TASK ITEM - From the first line to the last, output the material exactly.

SUPPLIED DATA -
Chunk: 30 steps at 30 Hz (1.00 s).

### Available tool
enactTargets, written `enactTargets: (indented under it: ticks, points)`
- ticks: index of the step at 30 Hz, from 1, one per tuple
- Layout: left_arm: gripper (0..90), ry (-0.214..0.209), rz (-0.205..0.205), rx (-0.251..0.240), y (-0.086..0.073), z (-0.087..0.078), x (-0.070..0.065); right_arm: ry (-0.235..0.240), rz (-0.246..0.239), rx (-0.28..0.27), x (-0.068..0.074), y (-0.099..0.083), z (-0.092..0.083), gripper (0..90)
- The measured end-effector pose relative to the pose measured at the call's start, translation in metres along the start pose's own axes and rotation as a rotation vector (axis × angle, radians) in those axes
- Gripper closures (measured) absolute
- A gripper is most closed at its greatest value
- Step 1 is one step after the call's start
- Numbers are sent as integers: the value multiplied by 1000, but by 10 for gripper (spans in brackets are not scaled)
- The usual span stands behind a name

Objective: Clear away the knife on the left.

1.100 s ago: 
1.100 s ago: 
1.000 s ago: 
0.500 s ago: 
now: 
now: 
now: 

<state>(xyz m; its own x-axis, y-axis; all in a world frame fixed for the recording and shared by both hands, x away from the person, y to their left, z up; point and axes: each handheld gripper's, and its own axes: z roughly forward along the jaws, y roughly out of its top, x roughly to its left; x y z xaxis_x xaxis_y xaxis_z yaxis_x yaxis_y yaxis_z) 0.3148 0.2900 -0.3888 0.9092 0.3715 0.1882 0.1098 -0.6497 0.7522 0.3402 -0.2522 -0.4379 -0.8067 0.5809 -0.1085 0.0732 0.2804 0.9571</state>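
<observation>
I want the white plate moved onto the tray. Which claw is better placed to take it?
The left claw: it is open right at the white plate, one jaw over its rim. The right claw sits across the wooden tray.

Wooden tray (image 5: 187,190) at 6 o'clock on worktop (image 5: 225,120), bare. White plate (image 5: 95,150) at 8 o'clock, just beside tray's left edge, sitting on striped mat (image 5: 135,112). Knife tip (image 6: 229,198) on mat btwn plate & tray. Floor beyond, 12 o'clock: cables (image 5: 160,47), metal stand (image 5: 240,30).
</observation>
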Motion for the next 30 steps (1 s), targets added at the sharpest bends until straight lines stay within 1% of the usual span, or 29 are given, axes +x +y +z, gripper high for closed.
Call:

REPLY TO THE TASK -
Chunk: 30 steps at 30 Hz (1.00 s).

### Available tool
enactTargets, written `enactTargets: (indented under it: ticks, points)`
- ticks: index of the step at 30 Hz, from 1, one per tuple
- Layout: left_arm: gripper (0..90), ry (-0.214..0.209), rz (-0.205..0.205), rx (-0.251..0.240), y (-0.086..0.073), z (-0.087..0.078), x (-0.070..0.065); right_arm: ry (-0.235..0.240), rz (-0.246..0.239), rx (-0.28..0.27), x (-0.068..0.074), y (-0.099..0.083), z (-0.092..0.083), gripper (0..90)
- The measured end-effector pose relative to the pose measured at the call's start, translation in metres along the start pose's own axes and rotation as a rotation vector (axis × angle, radians) in those axes
- Gripper closures (measured) absolute
- A gripper is most closed at its greatest value
- Step 1 is one step after the call's start
- Numbers are sent as integers: the value multiplied by 1000, but by 10 for gripper (spans in brackets are not scaled)
- The usual span stands behind a name

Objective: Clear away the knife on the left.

1.100 s ago: 
1.100 s ago: 
1.000 s ago: 
0.500 s ago: 
now: 
now: 
now: 

<state>(xyz m; its own x-axis, y-axis; all in a world frame fixed for the recording and shared by both hands, x away from the person, y to their left, z up; point and axes: each handheld gripper's, and its own axes: z roughly forward along the jaws, y roughly out of its top, x roughly to its left; x y z xaxis_x xaxis_y xaxis_z yaxis_x yaxis_y yaxis_z) 0.3148 0.2900 -0.3888 0.9092 0.3715 0.1882 0.1098 -0.6497 0.7522 0.3402 -0.2522 -0.4379 -0.8067 0.5809 -0.1085 0.0732 0.2804 0.9571</state>
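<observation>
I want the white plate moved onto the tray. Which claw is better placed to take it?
The left claw: it is open right at the white plate, one jaw over its rim. The right claw sits across the wooden tray.

Wooden tray (image 5: 187,190) at 6 o'clock on worktop (image 5: 225,120), bare. White plate (image 5: 95,150) at 8 o'clock, just beside tray's left edge, sitting on striped mat (image 5: 135,112). Knife tip (image 6: 229,198) on mat btwn plate & tray. Floor beyond, 12 o'clock: cables (image 5: 160,47), metal stand (image 5: 240,30).
</observation>
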Motion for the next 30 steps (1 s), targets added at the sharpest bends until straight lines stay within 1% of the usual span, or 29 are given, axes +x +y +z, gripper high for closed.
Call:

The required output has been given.